Justification by faith: asserts God's pardon for guilty sinners is granted to and received through faith alone, excluding all "works". All mankind, it is asserted, is fallen and sinful, under the curse of God, and incapable of saving itself from God's wrath and curse. But God, on the basis of the life, death, and resurrection of his SonJesus Christ alone (solus Christus), grants sinners judicial pardon, or justification, which is received solely through faith. Faith is seen as passive, merely receiving Christ and all his benefits, among which benefits are the active and passive righteousness of Jesus Christ.  (wikipedia)

As I grew up, I didn't necessarily think too much about this.  Looking at the world, now, I am questioning it.  I mean, the idea that Adolph Hitler could be forgiven all his sins simply because he believes in Jesus is a pretty reprehensible idea.  My mother used to tell me that our faith meant we did good acts and lived Godly loves.  I look at people who profess a belief in Jesus and see them behaving in ways quite contrary to his teachings.

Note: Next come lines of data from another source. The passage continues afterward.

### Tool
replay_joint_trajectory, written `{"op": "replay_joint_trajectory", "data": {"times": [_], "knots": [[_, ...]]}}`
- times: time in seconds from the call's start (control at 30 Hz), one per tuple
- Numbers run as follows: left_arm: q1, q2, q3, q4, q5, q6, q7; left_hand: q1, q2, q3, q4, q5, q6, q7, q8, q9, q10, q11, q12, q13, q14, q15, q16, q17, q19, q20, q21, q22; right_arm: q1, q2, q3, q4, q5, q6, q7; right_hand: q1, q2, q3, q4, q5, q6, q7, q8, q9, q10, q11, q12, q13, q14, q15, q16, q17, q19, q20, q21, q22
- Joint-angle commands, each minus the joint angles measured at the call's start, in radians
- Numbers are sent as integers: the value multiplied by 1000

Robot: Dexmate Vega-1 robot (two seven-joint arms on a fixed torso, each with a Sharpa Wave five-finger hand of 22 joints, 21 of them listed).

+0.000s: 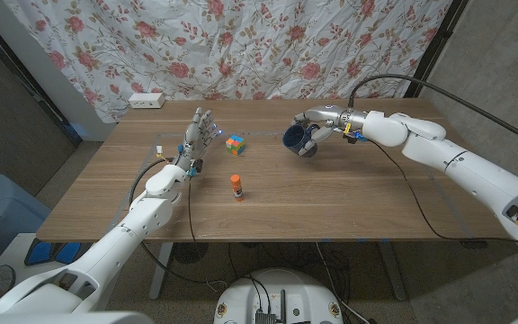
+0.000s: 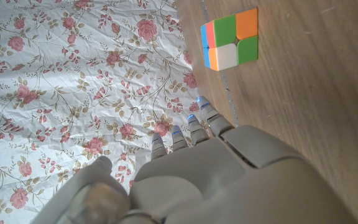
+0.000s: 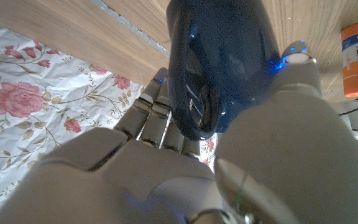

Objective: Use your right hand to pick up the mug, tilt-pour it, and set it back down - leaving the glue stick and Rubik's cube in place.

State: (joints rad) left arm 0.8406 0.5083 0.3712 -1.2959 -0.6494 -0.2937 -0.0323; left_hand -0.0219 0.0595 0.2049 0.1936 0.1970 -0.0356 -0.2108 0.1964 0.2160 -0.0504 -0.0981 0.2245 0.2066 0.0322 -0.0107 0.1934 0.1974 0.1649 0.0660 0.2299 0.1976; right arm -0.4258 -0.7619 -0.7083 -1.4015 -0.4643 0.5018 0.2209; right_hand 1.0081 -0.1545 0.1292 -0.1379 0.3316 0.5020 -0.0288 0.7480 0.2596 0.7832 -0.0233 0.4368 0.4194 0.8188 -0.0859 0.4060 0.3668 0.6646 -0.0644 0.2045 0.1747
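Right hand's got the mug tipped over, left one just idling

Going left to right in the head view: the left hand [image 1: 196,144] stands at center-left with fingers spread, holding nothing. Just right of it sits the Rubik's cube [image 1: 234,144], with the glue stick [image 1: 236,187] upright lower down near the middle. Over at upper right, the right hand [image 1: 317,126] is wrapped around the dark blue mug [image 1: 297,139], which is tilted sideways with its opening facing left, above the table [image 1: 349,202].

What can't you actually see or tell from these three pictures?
- Inside of the mug: head view too small; right wrist view blocked by the right hand.
- Glue stick label: too small, cut by the edge.
- Rubik's cube: far faces hidden.
- Left hand: palm side unseen.
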Motion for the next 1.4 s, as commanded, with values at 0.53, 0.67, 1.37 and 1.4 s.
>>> {"op": "replay_joint_trajectory", "data": {"times": [0.53,0.67,1.37,1.4], "knots": [[1,-1,-1,0,1,0,3,-3,118,6,1,5,-1,-7,6,3,-4,-7,4,5,5,0,5,5,9,0,6,4,30,-30,-26,-132,-141,-152,104,49,194,11,11,-17,201,-173,169,-6,219,-182,-3,36,31,-148,-22,6,18,-81,6,2],[1,0,-1,-1,0,0,3,-3,118,6,1,5,-2,-7,6,3,-3,-6,4,5,5,0,5,5,9,0,6,4,37,-30,-31,-141,-157,-163,115,51,198,13,8,-18,202,-175,172,-6,223,-183,-5,37,34,-149,-25,7,16,-97,4,2],[0,-1,-1,0,0,0,3,-3,118,6,1,5,-1,-6,7,3,-2,-6,4,5,4,0,5,5,9,0,6,4,74,-32,-73,-190,-277,-234,203,69,221,19,-2,-32,216,-175,186,-7,248,-184,-9,48,39,-149,-31,23,13,-102,2,2],[0,-1,-1,0,1,0,3,-3,118,6,1,5,0,-6,7,3,-2,-3,4,5,5,0,5,5,9,0,6,4,73,-33,-73,-194,-279,-239,209,71,222,20,-3,-32,216,-175,186,-7,248,-184,-9,48,38,-150,-31,24,14,-102,2,2]]}}
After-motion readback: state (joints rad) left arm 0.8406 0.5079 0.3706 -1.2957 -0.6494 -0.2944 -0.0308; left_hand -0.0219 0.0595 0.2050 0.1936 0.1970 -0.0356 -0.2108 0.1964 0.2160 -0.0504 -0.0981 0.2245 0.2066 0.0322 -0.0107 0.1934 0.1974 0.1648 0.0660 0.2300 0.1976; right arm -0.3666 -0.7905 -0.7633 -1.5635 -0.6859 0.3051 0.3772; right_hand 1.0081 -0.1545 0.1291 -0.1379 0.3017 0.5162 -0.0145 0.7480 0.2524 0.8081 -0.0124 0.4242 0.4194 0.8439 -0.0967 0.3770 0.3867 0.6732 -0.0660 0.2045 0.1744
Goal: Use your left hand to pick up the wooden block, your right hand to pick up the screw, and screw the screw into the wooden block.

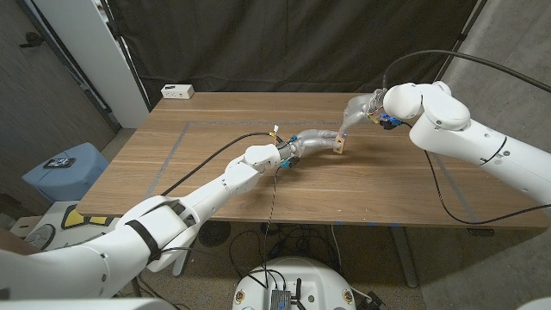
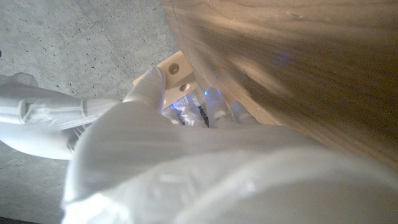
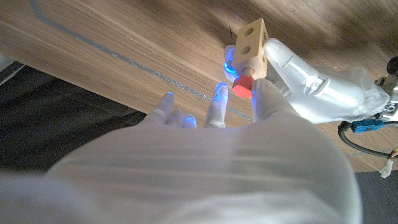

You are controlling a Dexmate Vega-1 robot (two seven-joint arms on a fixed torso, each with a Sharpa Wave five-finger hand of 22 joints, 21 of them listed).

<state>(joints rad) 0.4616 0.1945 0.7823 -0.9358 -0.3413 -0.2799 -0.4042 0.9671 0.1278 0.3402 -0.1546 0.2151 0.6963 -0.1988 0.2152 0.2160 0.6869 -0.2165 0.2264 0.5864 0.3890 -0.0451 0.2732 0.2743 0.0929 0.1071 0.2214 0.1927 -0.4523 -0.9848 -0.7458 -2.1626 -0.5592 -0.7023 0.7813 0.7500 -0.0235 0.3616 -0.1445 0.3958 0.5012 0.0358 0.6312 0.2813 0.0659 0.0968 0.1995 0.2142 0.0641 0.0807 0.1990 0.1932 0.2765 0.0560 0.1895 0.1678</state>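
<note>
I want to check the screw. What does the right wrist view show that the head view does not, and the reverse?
Right wrist view: the red screw at the block, touched by the right hand, and the block's holes. Head view: both arms over the table and a white box on its far edge. Both: the left hand holding the block.

A rectangular wooden table (image 1: pixel 215 172) with visible grain, marked by thin grey tape lines (image 1: pixel 172 155), stands on a grey concrete floor (image 1: pixel 34 120). A black fabric curtain (image 1: pixel 284 43) hangs behind it, with a white panel (image 1: pixel 95 52) leaning at the left. A small white box (image 1: pixel 177 90) sits on the table's far left corner. A pale blue stool (image 1: pixel 65 172) stands beside the table.
</note>
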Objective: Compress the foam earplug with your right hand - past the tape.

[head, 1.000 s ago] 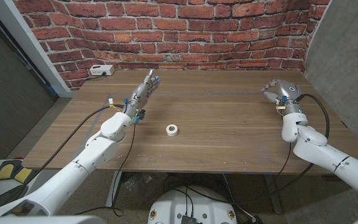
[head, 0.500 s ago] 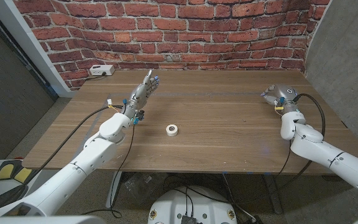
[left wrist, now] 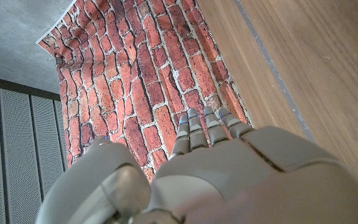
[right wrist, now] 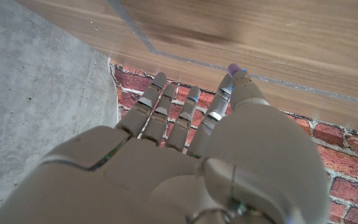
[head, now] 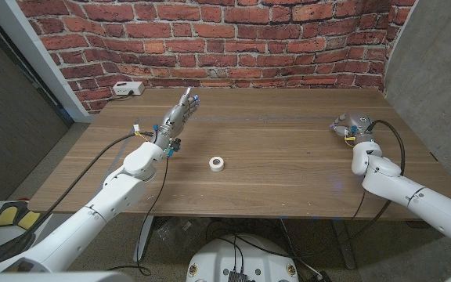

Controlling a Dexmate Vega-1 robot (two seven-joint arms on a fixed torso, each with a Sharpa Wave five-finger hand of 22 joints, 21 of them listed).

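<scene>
A small purple foam earplug (right wrist: 234,68) shows at the tips of my right hand (right wrist: 185,155), pinched between the thumb and a finger while the other fingers (right wrist: 149,99) reach out straight. In the head view my right hand (head: 351,125) sits low over the table's right side, near the grey tape line (head: 272,119) that runs across the wood. The earplug is too small to make out there. My left hand (head: 179,114) hovers over the table's left half with its fingers straight and nothing in it; its back (left wrist: 241,168) also shows in the left wrist view.
A white roll of tape (head: 217,163) lies in the middle of the wooden table (head: 272,172). A white power box (head: 128,88) sits at the back left by the brick wall (head: 233,39). A grey wall (head: 437,70) stands close on the right.
My right hand has dropped lower toward the table and drawn slightly nearer, its fingers less raised. The left hand and the tape roll have stayed put.
</scene>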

It is for God to judge us in the long run.  I do believe in true repentance for past actions, but on the other hand if one lives one's life like "I can do anything I want because God will forgive me because I believe in Jesus" that is troubling to me.

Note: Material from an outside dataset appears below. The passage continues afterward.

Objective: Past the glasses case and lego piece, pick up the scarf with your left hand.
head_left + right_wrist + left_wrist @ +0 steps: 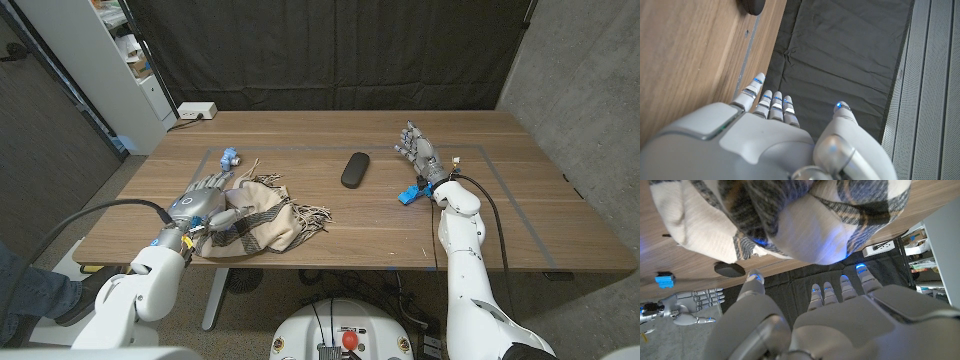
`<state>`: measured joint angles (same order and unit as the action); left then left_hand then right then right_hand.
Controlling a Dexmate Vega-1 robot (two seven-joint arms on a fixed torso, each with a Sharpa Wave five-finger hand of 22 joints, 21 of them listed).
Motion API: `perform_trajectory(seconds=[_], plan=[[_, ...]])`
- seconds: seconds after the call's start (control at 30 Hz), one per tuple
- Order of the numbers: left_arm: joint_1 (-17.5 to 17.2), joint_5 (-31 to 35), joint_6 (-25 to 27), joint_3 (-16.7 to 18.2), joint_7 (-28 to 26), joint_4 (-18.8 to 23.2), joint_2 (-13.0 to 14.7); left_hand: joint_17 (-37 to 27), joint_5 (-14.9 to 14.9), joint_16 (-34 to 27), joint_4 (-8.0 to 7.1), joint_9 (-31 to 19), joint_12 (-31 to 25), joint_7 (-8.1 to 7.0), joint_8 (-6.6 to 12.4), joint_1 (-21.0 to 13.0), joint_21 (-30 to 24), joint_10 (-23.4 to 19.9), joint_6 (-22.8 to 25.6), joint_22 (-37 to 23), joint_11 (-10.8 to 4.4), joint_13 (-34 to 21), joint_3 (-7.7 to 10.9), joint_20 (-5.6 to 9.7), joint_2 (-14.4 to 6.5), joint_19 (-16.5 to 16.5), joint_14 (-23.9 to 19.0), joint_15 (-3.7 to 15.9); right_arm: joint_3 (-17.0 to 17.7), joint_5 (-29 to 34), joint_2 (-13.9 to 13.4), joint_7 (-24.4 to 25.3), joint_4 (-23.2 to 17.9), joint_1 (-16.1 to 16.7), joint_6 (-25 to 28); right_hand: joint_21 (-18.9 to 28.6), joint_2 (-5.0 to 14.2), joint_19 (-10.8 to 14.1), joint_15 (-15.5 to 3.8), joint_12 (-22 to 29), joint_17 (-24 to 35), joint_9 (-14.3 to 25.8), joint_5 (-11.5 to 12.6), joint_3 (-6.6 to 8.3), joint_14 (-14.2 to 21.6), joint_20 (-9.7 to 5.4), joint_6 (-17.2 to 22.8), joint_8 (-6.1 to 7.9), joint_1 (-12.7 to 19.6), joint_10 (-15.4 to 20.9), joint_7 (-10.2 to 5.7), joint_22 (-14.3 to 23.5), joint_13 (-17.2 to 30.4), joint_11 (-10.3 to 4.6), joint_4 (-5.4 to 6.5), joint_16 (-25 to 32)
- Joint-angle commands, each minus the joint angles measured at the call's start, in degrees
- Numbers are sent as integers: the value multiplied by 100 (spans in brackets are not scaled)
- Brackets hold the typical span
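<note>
Scarf (262,216) lies bunched near the worktop's (300,255) front-left edge, with the left robot hand (208,207) resting on it, fingers spread. Right robot hand (419,151) hovers empty, fingers apart.

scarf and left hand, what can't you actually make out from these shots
- Head view: whether the left hand grips the scarf; its fingers lie over the folds and their undersides are hidden.
- Left wrist view: the scarf is cut off by the picture's edge and blurred up close.
- Head view: the small blue thing beyond the scarf is too small to identify.
- Head view: the lego piece is partly hidden by the right arm.
</note>
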<state>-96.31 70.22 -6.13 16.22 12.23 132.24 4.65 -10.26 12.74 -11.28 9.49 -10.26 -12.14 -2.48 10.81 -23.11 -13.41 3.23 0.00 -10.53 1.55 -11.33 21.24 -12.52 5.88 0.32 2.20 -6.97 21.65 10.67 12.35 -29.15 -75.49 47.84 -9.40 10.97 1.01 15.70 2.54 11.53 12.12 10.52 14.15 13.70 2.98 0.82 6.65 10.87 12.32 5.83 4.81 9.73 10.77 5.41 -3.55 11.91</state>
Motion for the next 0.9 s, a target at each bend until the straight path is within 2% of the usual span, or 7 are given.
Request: perform_trajectory(seconds=[0.03, 0.4, 0.53, 0.9], plan=[[-34, 19, 309, -139, 353, -22, 154, -29, 60, 6, 4, -28, -10, -48, 23, -27, -21, 36, -9, -17, 25, -24, -44, 0, 54, 52, 17, -60, -19, -7, 23, 7, -5, 6, -3, -3, 9, -3, 33, -14, 17, 27, 31, -3, 34, 29, 57, 44, 20, 49, -8, 11, 24, 21, -41, 29], [-8, -159, 442, -161, 411, -276, 218, -30, 81, 7, 1, -29, -15, -39, 31, -74, -16, 34, -5, -15, 29, -26, -58, 0, 85, 89, 12, -71, -42, 26, 53, 34, 22, -7, 31, -4, 14, -11, 17, -7, 18, 27, 32, -3, 42, 39, 58, 43, 24, 73, -31, 11, 24, 1, -51, 30], [-11, -42, 531, -210, 331, -292, 234, -30, 87, 7, 0, -29, -17, -37, 34, -89, -14, 34, -1, -15, 27, -26, -62, -1, 92, 100, 10, -74, -49, 52, 58, 53, 34, -12, 54, -4, 16, -13, 25, -5, 18, 27, 32, -3, 46, 40, 57, 42, 25, 79, -32, 11, 24, -8, -54, 30], [163, -203, 656, -270, 500, -515, 332, -31, 105, 5, -6, -29, -20, -38, 35, -136, -10, 38, -7, -15, 25, -28, -70, -1, 106, 138, -1, -83, -54, 84, 65, 76, 119, -36, 50, -1, 17, -12, 25, -7, 20, 28, 32, -7, 49, 47, 68, 46, 22, 81, -43, 12, 25, 5, -59, 30]])
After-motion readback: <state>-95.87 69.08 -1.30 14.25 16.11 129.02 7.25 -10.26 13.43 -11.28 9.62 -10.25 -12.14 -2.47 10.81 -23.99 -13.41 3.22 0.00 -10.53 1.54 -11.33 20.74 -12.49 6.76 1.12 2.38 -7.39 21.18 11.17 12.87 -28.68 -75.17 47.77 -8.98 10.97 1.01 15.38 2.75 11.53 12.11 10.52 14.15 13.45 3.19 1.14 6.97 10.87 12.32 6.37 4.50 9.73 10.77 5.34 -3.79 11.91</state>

In the early days of the Internet, I'd watch people often say that "gays were going to hell."  I would respond that I'd rather be in hell with them than in heaven with people like them who had so much hate.  I don't question God.  He/She is what they are.  If I am wrong and that is the way it works, I am not so sure I want to be around people like that in eternal life.  I am not sure I could look at a Donald Trump, Adolph Hitler, Jerry Falwell or Pat Robertson as people who are equal to others who do try to live life according to what Jesus taught in the Gospels.  "Love one another as I have loved you" doesn't include building a wall.  It doesn't include turning away refugees.  It doesn't include destroying the education system of this country for profit at the expense of the most vulnerable.  It doesn't include allowing coal waste to be dumped in rivers and streams so only those who can afford it have clean drinking water.

There is a separation of Church and State, but there is also consideration of how your faith affects who you vote for to lead your government and what policies you stand behind.

I am struggling not with my belief in God and Jesus, but with doctrine.  I believe that using my brain to grow in my faith and ask these questions is why God gave them to us.